Refiner implements methods to alter certain parts of the database in place, either in overwrite, set or compare/display mode. Current modifiables are space groups, substructures, the set of elements, tags and DOIs.

Parses args and initiates modification.

Parameters:

cursor (list of dicts) – matador cursor to refine.

Keyword Arguments:
  • collection (Collection) – mongodb collection to query/edit.

  • task (str/callable) – one of ‘sym’, ‘spg’, ‘elem_set’, ‘tag’, ‘doi’ or ‘source’, or a custom function that takes in and returns a cursor and field to modify.

  • mode (str) – one of ‘display’, ‘overwrite’, ‘set’.

update_docs()[source]

Updates documents in database with correct priority.

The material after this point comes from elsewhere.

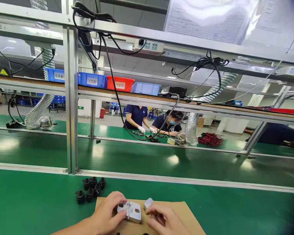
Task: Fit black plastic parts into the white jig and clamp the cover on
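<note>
white plastic housing (129, 210) lies on a brown cardboard sheet (183, 212) at the near edge of the green bench mat (26, 202), held between both of the person's hands. left of it, a cluster of small black round parts (90, 189) sits on the mat, just beside the cardboard's far left corner. the left hand (107, 212) has its fingers curled around the housing's left end, thumb and fingertips touching it in a closed grip. the right hand (161, 218) rests at the housing's right side, fingers bent and partly closed; whether it actually clamps the housing or a smaller piece cannot be told. a small white block (148, 203) lies on the cardboard just beyond the right hand's fingertips. farther back, across the green conveyor, two co-workers in dark blue shirts (137, 116) work at another bench, one wearing white gloves. blue and red bins (120, 83) stand on the overhead shelf.
</note>
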`<state>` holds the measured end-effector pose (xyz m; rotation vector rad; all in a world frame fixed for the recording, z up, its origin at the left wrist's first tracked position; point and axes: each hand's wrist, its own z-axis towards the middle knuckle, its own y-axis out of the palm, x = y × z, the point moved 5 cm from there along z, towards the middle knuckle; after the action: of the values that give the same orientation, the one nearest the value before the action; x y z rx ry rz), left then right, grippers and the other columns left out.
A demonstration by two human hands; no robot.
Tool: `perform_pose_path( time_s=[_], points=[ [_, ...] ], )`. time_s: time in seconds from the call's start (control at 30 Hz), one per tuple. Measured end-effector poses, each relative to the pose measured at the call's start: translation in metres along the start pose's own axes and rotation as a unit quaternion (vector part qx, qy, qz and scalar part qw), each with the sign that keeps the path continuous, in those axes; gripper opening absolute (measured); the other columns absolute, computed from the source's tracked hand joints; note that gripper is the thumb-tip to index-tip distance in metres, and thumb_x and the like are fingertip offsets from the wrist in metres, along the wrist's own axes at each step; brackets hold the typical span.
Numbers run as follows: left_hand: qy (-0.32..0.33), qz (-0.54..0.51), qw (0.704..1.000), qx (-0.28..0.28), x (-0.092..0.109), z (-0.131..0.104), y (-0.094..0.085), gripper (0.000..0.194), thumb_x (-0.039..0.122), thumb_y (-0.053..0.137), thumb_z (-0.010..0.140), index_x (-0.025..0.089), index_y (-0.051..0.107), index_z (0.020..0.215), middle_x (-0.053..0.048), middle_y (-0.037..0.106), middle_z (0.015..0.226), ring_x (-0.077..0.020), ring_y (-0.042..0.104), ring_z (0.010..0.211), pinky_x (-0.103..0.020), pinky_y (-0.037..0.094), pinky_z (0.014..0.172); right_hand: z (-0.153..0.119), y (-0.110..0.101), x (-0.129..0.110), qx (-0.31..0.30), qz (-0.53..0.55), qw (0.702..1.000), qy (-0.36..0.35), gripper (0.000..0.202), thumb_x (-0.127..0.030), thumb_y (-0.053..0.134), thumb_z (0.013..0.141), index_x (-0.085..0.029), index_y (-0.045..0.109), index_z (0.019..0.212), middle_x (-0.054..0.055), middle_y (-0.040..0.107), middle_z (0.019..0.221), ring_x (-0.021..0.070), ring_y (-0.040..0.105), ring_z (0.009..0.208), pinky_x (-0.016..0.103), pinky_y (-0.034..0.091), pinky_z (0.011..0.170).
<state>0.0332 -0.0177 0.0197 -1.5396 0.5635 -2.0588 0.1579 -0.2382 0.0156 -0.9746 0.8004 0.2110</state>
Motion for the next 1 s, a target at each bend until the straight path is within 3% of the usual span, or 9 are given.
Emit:
perform_pose_path(
  time_s=[0.1,0.17,0.27,0.37,0.5,0.6,0.73,0.87,1.0],
  points=[
    [0.006,0.0,1.0,-0.006,-0.003,0.001,0.002,0.041,0.021,0.069,0.088,0.018,0.065,0.129,-0.013,0.063,0.129,-0.0276,0.059,0.12,-0.039,0.049,0.106,0.044,0.004,-0.034,0.025,-0.052,0.996,-0.064,0.029,-0.035,0.051,0.106,-0.021,0.07,0.088,0.003,0.065,0.079,0.0197,0.058,0.071,0.029,0.041,0.067],
    [0.004,0.002,1.0,-0.014,-0.005,0.002,0.002,0.047,0.021,0.072,0.085,0.02,0.065,0.132,-0.014,0.061,0.135,-0.0294,0.058,0.126,-0.04,0.047,0.111,0.079,0.019,-0.056,0.004,-0.075,0.992,-0.097,0.019,-0.023,0.056,0.102,-0.024,0.072,0.111,0.004,0.071,0.102,0.0231,0.066,0.091,0.03,0.046,0.08],
    [-0.009,0.007,1.0,-0.02,-0.009,0.002,0.002,0.053,0.019,0.072,0.084,0.023,0.065,0.136,-0.012,0.057,0.146,-0.0313,0.052,0.137,-0.043,0.042,0.12,0.129,0.051,-0.08,-0.033,-0.109,0.986,-0.125,0.036,-0.014,0.06,0.1,-0.026,0.069,0.133,0.005,0.068,0.121,0.0276,0.065,0.108,0.034,0.048,0.094],
    [-0.026,0.016,0.999,-0.019,-0.014,0.002,0.003,0.053,0.015,0.07,0.082,0.021,0.066,0.134,-0.013,0.059,0.142,-0.0321,0.054,0.133,-0.045,0.045,0.116,0.165,0.078,-0.089,-0.074,-0.117,0.981,-0.139,0.026,-0.015,0.066,0.103,-0.022,0.072,0.128,0.006,0.068,0.118,0.0255,0.066,0.102,0.038,0.054,0.092],
    [-0.024,0.021,0.999,-0.022,-0.015,0.004,0.004,0.056,0.01,0.072,0.072,0.017,0.067,0.128,-0.013,0.061,0.132,-0.0314,0.057,0.125,-0.045,0.049,0.109,0.185,0.092,-0.088,-0.097,-0.089,0.981,-0.145,0.008,-0.022,0.072,0.104,-0.018,0.076,0.11,0.006,0.071,0.107,0.0243,0.068,0.102,0.041,0.056,0.096],
    [-0.021,0.018,0.999,-0.021,-0.013,0.005,0.004,0.059,0.009,0.072,0.071,0.019,0.066,0.129,-0.011,0.061,0.13,-0.0295,0.058,0.122,-0.044,0.05,0.107,0.187,0.083,-0.076,-0.058,-0.041,0.991,-0.114,0.019,-0.033,0.071,0.107,-0.015,0.075,0.103,0.005,0.071,0.101,0.0246,0.068,0.099,0.042,0.056,0.096],
    [-0.023,0.006,1.0,-0.018,-0.013,0.004,0.003,0.064,0.009,0.075,0.071,0.021,0.064,0.133,-0.01,0.061,0.134,-0.0279,0.058,0.125,-0.042,0.048,0.111,0.171,0.047,-0.037,0.021,0.06,0.997,-0.032,0.041,-0.052,0.06,0.111,-0.014,0.07,0.101,0.003,0.067,0.086,0.0191,0.065,0.076,0.032,0.055,0.073],
    [-0.026,-0.015,0.999,-0.012,-0.015,0.004,0.002,0.062,0.009,0.076,0.073,0.022,0.064,0.132,-0.009,0.062,0.134,-0.027,0.059,0.124,-0.041,0.048,0.111,0.126,0.005,0.0,0.078,0.13,0.988,0.025,0.06,-0.072,0.055,0.104,-0.014,0.067,0.093,0.006,0.066,0.081,0.0197,0.062,0.071,0.029,0.047,0.063],
    [-0.032,-0.029,0.999,-0.01,-0.021,0.003,0.0,0.063,0.012,0.075,0.08,0.027,0.061,0.14,-0.009,0.063,0.135,-0.0285,0.059,0.126,-0.045,0.046,0.112,0.071,-0.013,0.01,0.117,0.155,0.98,0.048,0.06,-0.072,0.054,0.104,-0.015,0.065,0.087,0.007,0.066,0.08,0.0206,0.06,0.07,0.029,0.045,0.062]
  ],
)
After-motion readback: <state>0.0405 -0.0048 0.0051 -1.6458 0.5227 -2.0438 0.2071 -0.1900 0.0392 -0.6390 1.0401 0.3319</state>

symmetry(symprec=0.001)[source]

Compute space group with spglib.

elem_set()[source]

Imbue documents with the set of elements, i.e. set(doc[‘atom_types’]), for quicker look-up.

add_tag()[source]

Add a tag to each document.

add_doi()[source]

Add a doi to each document.

add_root_source()[source]

Add the “root_source” key to a document in the database, i.e. the name of the structure, minus file extension.

tidy_pspots()[source]

Loop over all documents and make sure they only have pspots for the elements that exist in the structure.

add_raw_data()[source]

Loop over all documents in the query and try to open the files listed under their source fields, storing them under the _raw key.